INSTRUCTIONS TO FOLLOW:
A complete and exact copy of the data below is the task.

DATA PROVIDED:
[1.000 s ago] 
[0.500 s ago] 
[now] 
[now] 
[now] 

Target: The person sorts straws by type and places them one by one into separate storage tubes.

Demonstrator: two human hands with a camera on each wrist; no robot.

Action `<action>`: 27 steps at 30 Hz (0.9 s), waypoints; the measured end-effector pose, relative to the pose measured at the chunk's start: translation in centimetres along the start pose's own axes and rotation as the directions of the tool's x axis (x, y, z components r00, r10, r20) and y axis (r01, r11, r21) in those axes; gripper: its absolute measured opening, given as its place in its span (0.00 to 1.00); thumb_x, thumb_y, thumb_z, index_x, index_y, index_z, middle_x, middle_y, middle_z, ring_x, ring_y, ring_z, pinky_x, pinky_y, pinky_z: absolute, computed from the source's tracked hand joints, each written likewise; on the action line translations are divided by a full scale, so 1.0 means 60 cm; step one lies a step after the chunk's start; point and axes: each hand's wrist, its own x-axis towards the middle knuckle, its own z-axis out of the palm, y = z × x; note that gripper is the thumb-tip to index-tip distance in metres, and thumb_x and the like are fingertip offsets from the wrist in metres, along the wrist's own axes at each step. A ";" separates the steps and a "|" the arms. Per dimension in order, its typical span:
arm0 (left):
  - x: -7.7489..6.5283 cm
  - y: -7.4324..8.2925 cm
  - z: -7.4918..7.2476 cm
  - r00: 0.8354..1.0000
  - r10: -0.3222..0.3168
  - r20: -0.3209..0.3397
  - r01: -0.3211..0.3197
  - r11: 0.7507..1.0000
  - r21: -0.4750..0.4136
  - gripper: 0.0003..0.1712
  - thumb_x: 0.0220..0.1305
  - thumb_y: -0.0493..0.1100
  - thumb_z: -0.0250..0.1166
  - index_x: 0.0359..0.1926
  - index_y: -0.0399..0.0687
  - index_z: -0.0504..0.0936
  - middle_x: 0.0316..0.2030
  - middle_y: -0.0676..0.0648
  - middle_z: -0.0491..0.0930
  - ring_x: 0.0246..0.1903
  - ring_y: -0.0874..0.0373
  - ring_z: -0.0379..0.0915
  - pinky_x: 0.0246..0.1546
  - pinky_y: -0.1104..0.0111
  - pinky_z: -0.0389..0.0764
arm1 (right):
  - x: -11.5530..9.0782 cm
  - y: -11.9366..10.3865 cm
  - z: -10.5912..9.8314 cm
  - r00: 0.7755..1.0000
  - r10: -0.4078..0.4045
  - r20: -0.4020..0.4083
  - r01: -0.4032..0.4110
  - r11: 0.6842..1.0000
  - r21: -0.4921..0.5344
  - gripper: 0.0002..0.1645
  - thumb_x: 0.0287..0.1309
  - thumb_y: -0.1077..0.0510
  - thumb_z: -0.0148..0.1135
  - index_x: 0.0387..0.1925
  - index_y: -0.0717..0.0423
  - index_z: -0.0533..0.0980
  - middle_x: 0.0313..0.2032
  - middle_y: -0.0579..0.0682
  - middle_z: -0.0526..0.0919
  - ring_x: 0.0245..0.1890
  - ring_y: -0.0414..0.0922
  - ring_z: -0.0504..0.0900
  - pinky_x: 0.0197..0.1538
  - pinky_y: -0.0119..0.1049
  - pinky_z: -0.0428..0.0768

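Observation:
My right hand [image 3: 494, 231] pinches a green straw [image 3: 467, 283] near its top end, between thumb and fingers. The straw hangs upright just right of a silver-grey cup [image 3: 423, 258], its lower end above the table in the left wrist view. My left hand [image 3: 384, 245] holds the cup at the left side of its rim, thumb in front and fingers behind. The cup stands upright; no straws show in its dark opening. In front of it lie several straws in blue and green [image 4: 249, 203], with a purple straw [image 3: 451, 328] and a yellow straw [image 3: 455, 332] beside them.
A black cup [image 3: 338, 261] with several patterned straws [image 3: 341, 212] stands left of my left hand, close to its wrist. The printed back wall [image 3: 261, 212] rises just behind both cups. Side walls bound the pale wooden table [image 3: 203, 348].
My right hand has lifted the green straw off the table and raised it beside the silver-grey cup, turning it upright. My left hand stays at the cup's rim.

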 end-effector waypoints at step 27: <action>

REPLY TO THE EXERCISE:
[1.000 s ago] 
[0.500 s ago] 
[now] 
[now] 
[now] 

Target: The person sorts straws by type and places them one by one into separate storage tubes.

Demonstrator: two human hands with a camera on each wrist; no robot.

Action `<action>`: 27 steps at 30 Hz (0.9 s), waypoints; the measured end-effector pose, relative to the pose measured at the chunk's start: translation in centimetres along the start pose's own axes and rotation as the directions of the tool's x axis (x, y, z components r00, r10, r20) and y axis (r01, r11, r21) in those axes; gripper: its absolute measured opening, given as its place in its span (0.00 to 1.00); thumb_x, thumb_y, thumb_z, index_x, index_y, index_z, middle_x, middle_y, middle_z, ring_x, ring_y, ring_z, pinky_x, pinky_y, pinky_z: absolute, computed from the source's tracked hand joints, each written likewise; on the action line translations are divided by a full scale, so 1.0 means 60 cm; step one lies a step after the chunk's start; point and axes: each hand's wrist, its own x-axis towards the middle knuckle, its own z-axis out of the palm, y = z × x; note that gripper is the thumb-tip to index-tip distance in metres, and thumb_x and the like are fingertip offsets from the wrist in metres, along the wrist's own axes at each step. A ";" separates the steps and a "|" the arms. Per dimension in order, its typical span:
arm0 (left):
  - x: -7.7489..6.5283 cm
  - y: -7.4324..8.2925 cm
  - z: -7.4918..7.2476 cm
  - r00: 0.8354..1.0000
  - r10: -0.3222..0.3168
  - r20: -0.3209..0.3397
  - r01: -0.3211..0.3197
  - r11: 0.7507..1.0000
  - r21: -0.4750..0.4136
  - gripper: 0.0003..0.1712
  - thumb_x: 0.0220..0.1305
  - thumb_y: -0.0493..0.1100
  - thumb_z: -0.0250..0.1166
  - index_x: 0.0359..0.1926
  - index_y: -0.0399..0.0687
  - index_z: -0.0504..0.0936
  - middle_x: 0.0316..0.2030
  - middle_y: -0.0676..0.0648
  - middle_z: -0.0491..0.0930
  - ring_x: 0.0246..0.1903
  - ring_y: -0.0874..0.0373
  - ring_z: -0.0379..0.0915
  - pinky_x: 0.0246..0.1546
  - pinky_y: -0.1104..0.0111
  - pinky_z: -0.0389..0.0764
arm1 (right):
  - x: -11.5530..9.0782 cm
  - y: -11.9366..10.3865 cm
  - z: -10.5912..9.8314 cm
  - r00: 0.7755..1.0000
  - r10: -0.4078..0.4045
  - r20: -0.4020..0.4083
  - r01: -0.4032..0.4110
  - r11: 0.6842..1.0000
  - r21: -0.4921..0.5344
  - gripper: 0.0002..0.1645
  - thumb_x: 0.0287..0.1309
  - thumb_y: -0.1077..0.0510
  - thumb_z: -0.0148..0.1135
  - index_x: 0.0387..0.1925
  - index_y: -0.0717..0.0423
  - index_z: -0.0533..0.0980
  - middle_x: 0.0313..0.2032
  - middle_y: -0.0579..0.0682
  - middle_z: -0.0526..0.0919
  - ring_x: 0.0245..0.1890
  - ring_y: -0.0414..0.0922
  - ring_z: -0.0504..0.0900
  - pinky_x: 0.0197..0.1538
  - pinky_y: -0.0119..0.1049
  - pinky_z: -0.0428..0.0768

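Observation:
My right hand [image 3: 494, 231] pinches a green straw [image 3: 467, 283] near its top end, between thumb and fingers. The straw hangs upright just right of a silver-grey cup [image 3: 423, 258], its lower end above the table in the left wrist view. My left hand [image 3: 384, 245] holds the cup at the left side of its rim, thumb in front and fingers behind. The cup stands upright; no straws show in its dark opening. In front of it lie several straws in blue and green [image 4: 249, 203], with a purple straw [image 3: 451, 328] and a yellow straw [image 3: 455, 332] beside them.
A black cup [image 3: 338, 261] with several patterned straws [image 3: 341, 212] stands left of my left hand, close to its wrist. The printed back wall [image 3: 261, 212] rises just behind both cups. Side walls bound the pale wooden table [image 3: 203, 348].
My right hand has lifted the green straw off the table and raised it beside the silver-grey cup, turning it upright. My left hand stays at the cup's rim.
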
 end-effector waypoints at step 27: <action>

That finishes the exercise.